-- TASK --
Where a line in the data below includes the word "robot", count it. State the total and nothing more.

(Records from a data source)
┌──

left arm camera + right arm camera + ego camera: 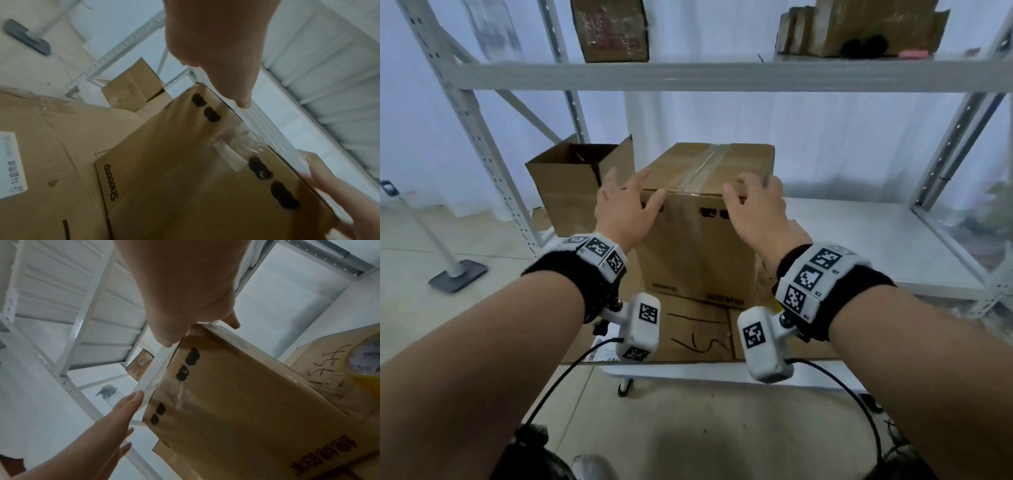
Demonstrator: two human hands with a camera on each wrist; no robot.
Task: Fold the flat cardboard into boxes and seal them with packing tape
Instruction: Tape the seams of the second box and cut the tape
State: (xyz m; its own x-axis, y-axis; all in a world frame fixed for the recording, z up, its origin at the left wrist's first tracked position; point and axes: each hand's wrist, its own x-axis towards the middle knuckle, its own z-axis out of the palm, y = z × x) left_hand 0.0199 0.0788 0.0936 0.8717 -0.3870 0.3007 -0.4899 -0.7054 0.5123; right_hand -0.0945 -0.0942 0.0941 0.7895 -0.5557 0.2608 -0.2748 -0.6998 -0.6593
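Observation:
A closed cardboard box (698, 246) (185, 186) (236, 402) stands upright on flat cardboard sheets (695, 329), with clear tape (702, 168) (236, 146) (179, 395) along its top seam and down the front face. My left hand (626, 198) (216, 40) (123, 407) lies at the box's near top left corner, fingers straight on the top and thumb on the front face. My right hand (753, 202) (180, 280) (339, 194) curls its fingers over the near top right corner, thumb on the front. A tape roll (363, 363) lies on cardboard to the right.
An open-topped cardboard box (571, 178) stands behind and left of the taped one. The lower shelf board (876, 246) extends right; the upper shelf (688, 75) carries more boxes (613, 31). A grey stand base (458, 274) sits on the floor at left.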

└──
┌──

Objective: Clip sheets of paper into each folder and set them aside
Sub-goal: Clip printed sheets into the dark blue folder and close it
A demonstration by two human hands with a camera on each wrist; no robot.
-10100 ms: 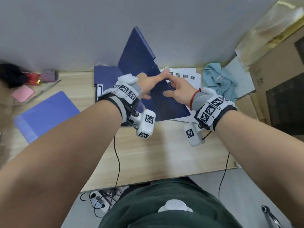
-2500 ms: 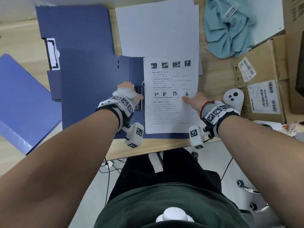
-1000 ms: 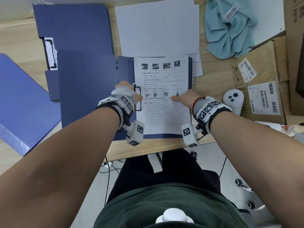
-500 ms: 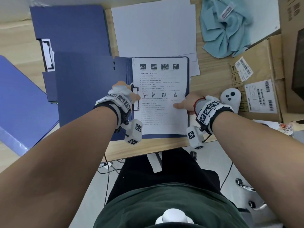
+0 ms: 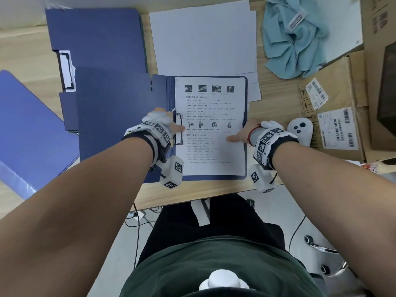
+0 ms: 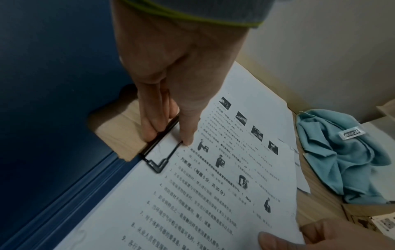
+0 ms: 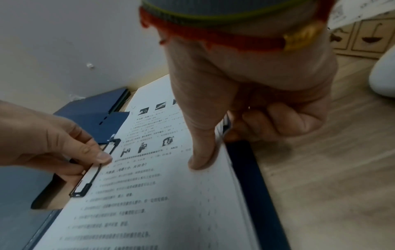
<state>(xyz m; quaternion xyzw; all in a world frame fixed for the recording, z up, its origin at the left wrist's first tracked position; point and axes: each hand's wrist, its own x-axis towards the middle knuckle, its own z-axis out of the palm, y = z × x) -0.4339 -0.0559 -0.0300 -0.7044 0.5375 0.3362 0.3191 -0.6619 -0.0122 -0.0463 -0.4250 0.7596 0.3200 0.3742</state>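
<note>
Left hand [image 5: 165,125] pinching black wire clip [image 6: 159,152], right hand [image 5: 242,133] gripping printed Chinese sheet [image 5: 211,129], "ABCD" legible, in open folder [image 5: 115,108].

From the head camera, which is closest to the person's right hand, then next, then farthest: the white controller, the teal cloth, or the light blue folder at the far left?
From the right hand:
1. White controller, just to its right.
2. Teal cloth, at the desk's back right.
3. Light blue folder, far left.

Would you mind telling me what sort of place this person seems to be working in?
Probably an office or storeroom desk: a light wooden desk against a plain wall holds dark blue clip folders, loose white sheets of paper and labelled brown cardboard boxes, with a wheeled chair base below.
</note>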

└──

-- FINISHED EXERCISE --
2